Please write out exactly the lines from the opening of the listing through the line that holds "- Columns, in", including both, and nothing else; no pictures.
- Opening Delimiter -
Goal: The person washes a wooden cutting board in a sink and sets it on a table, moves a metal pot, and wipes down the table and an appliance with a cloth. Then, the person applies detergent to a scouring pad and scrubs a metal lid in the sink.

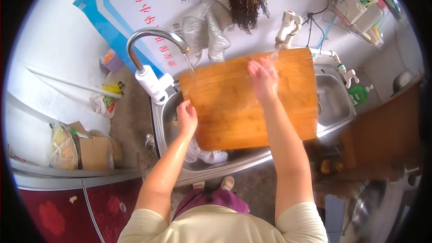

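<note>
A large wooden cutting board (225,121) lies tilted across the steel double sink (216,172), covering much of it. At the board's left edge is my left hand (186,118), its fingers curled closed on that edge. My right hand (263,78) is over the upper part of the board, palm up and slightly cupped, with the fingers stretched out and nothing held. Water from the white tap (286,27) runs onto it. From the curved chrome faucet (155,32) a second stream falls at the board's upper left corner. White cloth (211,155) shows in the basin below the board.
The right basin (334,101) is partly uncovered, with a green soap bottle (360,93) beside it. A straw broom (247,0) and silvery gloves (209,29) hang on the wall behind. A wire rack (355,15) holds bottles at upper right. Cardboard (94,153) and bags stand left.
</note>
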`<state>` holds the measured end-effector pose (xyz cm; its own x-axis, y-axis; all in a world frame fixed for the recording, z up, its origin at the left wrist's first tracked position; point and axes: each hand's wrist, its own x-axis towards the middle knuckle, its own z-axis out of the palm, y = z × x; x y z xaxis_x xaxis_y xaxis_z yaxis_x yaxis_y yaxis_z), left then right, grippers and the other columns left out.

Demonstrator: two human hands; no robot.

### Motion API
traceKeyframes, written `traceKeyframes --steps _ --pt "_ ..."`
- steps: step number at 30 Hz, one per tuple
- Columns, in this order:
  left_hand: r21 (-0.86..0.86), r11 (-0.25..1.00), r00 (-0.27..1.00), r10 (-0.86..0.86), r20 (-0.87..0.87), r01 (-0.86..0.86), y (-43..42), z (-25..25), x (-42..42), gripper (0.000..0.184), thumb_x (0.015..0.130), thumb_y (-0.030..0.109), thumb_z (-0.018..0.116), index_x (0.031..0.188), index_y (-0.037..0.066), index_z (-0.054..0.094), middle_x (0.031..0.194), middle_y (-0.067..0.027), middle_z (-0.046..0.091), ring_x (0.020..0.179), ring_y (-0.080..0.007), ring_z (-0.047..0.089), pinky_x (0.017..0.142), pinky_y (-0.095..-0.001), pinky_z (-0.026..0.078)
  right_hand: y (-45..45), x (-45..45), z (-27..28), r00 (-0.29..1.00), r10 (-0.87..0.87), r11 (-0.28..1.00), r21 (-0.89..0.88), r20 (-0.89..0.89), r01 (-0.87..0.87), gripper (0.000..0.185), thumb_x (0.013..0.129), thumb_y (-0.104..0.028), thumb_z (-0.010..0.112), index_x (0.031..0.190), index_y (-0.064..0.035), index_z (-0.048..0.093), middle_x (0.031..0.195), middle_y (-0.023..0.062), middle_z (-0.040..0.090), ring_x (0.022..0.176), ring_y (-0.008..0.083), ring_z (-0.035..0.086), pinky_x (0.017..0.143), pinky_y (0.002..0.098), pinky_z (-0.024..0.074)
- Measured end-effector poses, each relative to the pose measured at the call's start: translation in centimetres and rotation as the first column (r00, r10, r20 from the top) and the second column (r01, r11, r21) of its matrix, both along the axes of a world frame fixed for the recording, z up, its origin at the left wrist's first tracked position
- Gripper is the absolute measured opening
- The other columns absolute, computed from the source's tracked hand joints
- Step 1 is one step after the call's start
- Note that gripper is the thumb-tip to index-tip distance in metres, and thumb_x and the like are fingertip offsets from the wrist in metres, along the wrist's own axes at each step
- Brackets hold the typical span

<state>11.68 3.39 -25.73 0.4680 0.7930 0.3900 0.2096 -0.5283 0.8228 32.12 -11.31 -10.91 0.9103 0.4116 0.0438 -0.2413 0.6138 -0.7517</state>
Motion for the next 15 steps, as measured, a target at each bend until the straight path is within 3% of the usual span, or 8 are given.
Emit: traceKeyframes --steps 1,2,4,6,10,11,13,15 --pt "-0.239 0.971 0.997 0.004 0.074 0.014 1.2 -0.5 0.1 0.033 0.08 0.001 0.056 0.112 0.001 0.049 0.105 -0.015 0.051 0.084 -0.0231 0.057 0.073 -0.0301 0.048 0.1 -0.4 -0.5 0.998 -0.017 0.997 -0.07 0.068 0.022 0.02 0.09 0.001 0.037 0.107 0.0044 0.046 0.108 0.018 0.052 0.1 0.0245 0.055 0.091 0.0345 0.0471" --pt "-0.327 0.945 0.997 -0.005 0.081 0.031 2.5 -0.9 0.2 0.04 0.083 0.001 0.053 0.121 0.001 0.044 0.114 -0.0157 0.049 0.091 -0.021 0.056 0.074 -0.0293 0.048 0.0 -0.8 -1.1 0.99 -0.031 0.989 -0.137 0.138 0.05 0.022 0.089 0.004 0.034 0.107 0.0044 0.046 0.109 0.0177 0.052 0.1 0.0242 0.055 0.092 0.0344 0.0461" --pt "-0.597 0.8 0.982 0.056 0.181 0.065 2.8 3.3 0.1 0.047 0.085 0.0 0.049 0.129 0.001 0.036 0.125 -0.0161 0.043 0.096 -0.0203 0.055 0.076 -0.0286 0.048 -0.8 -2.0 -2.9 0.925 0.035 0.948 -0.306 0.377 0.089 0.028 0.086 0.007 0.033 0.11 0.002 0.048 0.11 0.0126 0.053 0.1 0.0201 0.055 0.089 0.0308 0.0456" --pt "-0.661 0.744 0.971 0.072 0.23 0.101 4.3 4.0 0.5 0.055 0.085 0.001 0.049 0.136 0.001 0.028 0.132 -0.0177 0.037 0.1 -0.0197 0.052 0.077 -0.0308 0.048 -1.8 -4.0 -3.8 0.817 0.116 0.871 -0.454 0.565 0.189 0.026 0.086 0.006 0.037 0.108 0.0006 0.05 0.106 0.0093 0.056 0.098 0.0183 0.056 0.085 0.0296 0.0467" --pt "-0.724 0.636 0.923 0.048 0.381 0.266 5.8 5.7 1.4 0.057 0.08 -0.004 0.049 0.134 0.001 0.031 0.129 -0.0134 0.04 0.101 -0.0186 0.049 0.083 -0.0311 0.043 -4.7 -7.4 -5.5 0.748 0.546 0.6 -0.8 0.377 -0.034 0.015 0.085 -0.002 0.049 0.097 -0.0018 0.057 0.088 0.0085 0.063 0.086 0.0177 0.061 0.076 0.0286 0.0476" --pt "-0.738 0.613 0.913 0.065 0.404 0.283 5.9 6.1 1.4 0.051 0.078 -0.006 0.05 0.127 0.002 0.039 0.12 -0.009 0.046 0.097 -0.0159 0.05 0.08 -0.0289 0.041 -5.6 -8.1 -5.9 0.692 0.648 0.508 -0.857 0.317 -0.083 0.012 0.085 -0.007 0.052 0.093 -0.002 0.059 0.083 0.0097 0.065 0.083 0.0198 0.062 0.074 0.0289 0.0478" --pt "-0.732 0.619 0.913 0.054 0.404 0.287 6.2 6.3 1.5 0.045 0.077 -0.006 0.05 0.122 0.002 0.044 0.112 -0.0065 0.05 0.095 -0.0147 0.05 0.078 -0.0276 0.041 -7.5 -9.5 -5.7 0.42 0.88 0.244 -0.97 0.223 0.004 0.019 0.087 -0.017 0.051 0.096 -0.0028 0.06 0.086 0.0132 0.066 0.084 0.027 0.062 0.076 0.0331 0.0477" --pt "-0.736 0.623 0.936 0.013 0.351 0.267 6.5 6.1 1.2 0.039 0.077 -0.005 0.05 0.115 0.003 0.05 0.099 -0.0029 0.054 0.088 -0.0124 0.051 0.073 -0.0253 0.041 -9.0 -10.6 -7.2 0.263 0.963 0.063 -0.998 0.064 0.01 0.025 0.087 -0.022 0.051 0.101 -0.0037 0.06 0.093 0.014 0.065 0.089 0.0317 0.06 0.078 0.0371 0.0468"
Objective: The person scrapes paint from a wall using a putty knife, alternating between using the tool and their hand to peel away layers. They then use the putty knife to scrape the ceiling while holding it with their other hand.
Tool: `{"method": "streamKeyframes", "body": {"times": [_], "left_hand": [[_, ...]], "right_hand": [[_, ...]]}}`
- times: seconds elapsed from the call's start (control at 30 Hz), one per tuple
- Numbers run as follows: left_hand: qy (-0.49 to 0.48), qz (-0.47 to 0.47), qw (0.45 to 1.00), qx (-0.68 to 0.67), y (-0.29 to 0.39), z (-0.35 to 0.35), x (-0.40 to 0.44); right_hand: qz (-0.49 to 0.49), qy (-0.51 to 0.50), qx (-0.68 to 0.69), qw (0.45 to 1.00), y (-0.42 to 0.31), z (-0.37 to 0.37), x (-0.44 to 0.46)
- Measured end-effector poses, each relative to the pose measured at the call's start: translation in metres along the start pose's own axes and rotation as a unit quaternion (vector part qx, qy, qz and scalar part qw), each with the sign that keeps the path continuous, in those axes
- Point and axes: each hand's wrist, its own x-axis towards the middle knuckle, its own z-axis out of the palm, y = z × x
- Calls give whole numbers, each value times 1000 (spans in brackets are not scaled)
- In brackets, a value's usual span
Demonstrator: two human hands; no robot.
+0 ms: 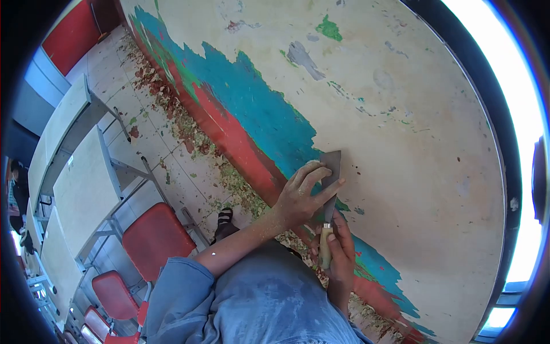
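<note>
My right hand (341,250) is closed around the pale wooden handle (325,247) of a scraper. The scraper's flat, tapered metal blade (332,161) lies against the wall, its wide edge where the blue-green paint (266,117) meets the bare cream surface (418,172). My left hand (302,189) grips the blade, fingers bent over its side and thumb across its face. Part of the blade is hidden under those fingers. Dust speckles my left forearm.
Peeled paint flakes (197,137) litter the tiled floor along the wall's red base (240,149). To the left stand white-topped tables (86,183) and red chairs (159,241). A bright window (524,143) borders the wall at right. A person (20,195) is at far left.
</note>
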Motion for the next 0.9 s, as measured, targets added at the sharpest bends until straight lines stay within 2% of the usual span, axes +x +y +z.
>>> {"method": "streamKeyframes", "body": {"times": [0.17, 0.4, 0.47, 0.57, 0.7, 0.8, 0.9], "left_hand": [[39, -44, 995, -74, -9, -1, 7], [23, -62, 995, -77, -21, 0, 10], [28, -57, 995, -75, -23, 2, 8], [96, -79, 986, -108, -27, 9, 10], [79, -75, 986, -129, -30, 9, 9], [97, -61, 985, -127, -34, 11, 10], [86, -70, 985, -134, -34, 13, 6]], "right_hand": [[-11, 1, 6, 1000, -2, 2, 12], [-47, 7, 44, 998, -6, 20, 18], [-29, 60, -6, 998, -3, 21, 13], [-21, 100, -51, 993, -5, 29, 19], [-27, 129, -104, 986, -3, 25, 13], [-24, 142, -121, 982, -4, 32, 18], [-23, 155, -77, 985, 2, 33, 16]]}}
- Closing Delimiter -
_OUTPUT:_
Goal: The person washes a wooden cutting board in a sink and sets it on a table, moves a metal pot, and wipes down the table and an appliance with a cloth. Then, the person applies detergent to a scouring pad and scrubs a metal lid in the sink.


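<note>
A large wooden cutting board (225,121) lies tilted across the steel double sink (216,172), covering much of it. At the board's left edge is my left hand (186,118), its fingers curled closed on that edge. My right hand (263,78) is over the upper part of the board, palm up and slightly cupped, with the fingers stretched out and nothing held. Water from the white tap (286,27) runs onto it. From the curved chrome faucet (155,32) a second stream falls at the board's upper left corner. White cloth (211,155) shows in the basin below the board.
The right basin (334,101) is partly uncovered, with a green soap bottle (360,93) beside it. A straw broom (247,0) and silvery gloves (209,29) hang on the wall behind. A wire rack (355,15) holds bottles at upper right. Cardboard (94,153) and bags stand left.
</note>
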`<state>` holds the measured end-effector pose (xyz cm; its own x-axis, y-axis; all in a world frame fixed for the recording, z up, its origin at the left wrist's first tracked position; point and axes: each hand's wrist, its own x-axis towards the middle knuckle, its own z-axis out of the palm, y = z × x; x y z xaxis_x xaxis_y xaxis_z yaxis_x yaxis_y yaxis_z), left then right, grippers and the other columns left out.

Demonstrator: two human hands; no robot.

### Motion API
traceKeyframes, written `traceKeyframes --steps _ --pt "_ ..."`
- steps: step number at 30 Hz, one per tuple
- Columns, in this order:

No more output will be given.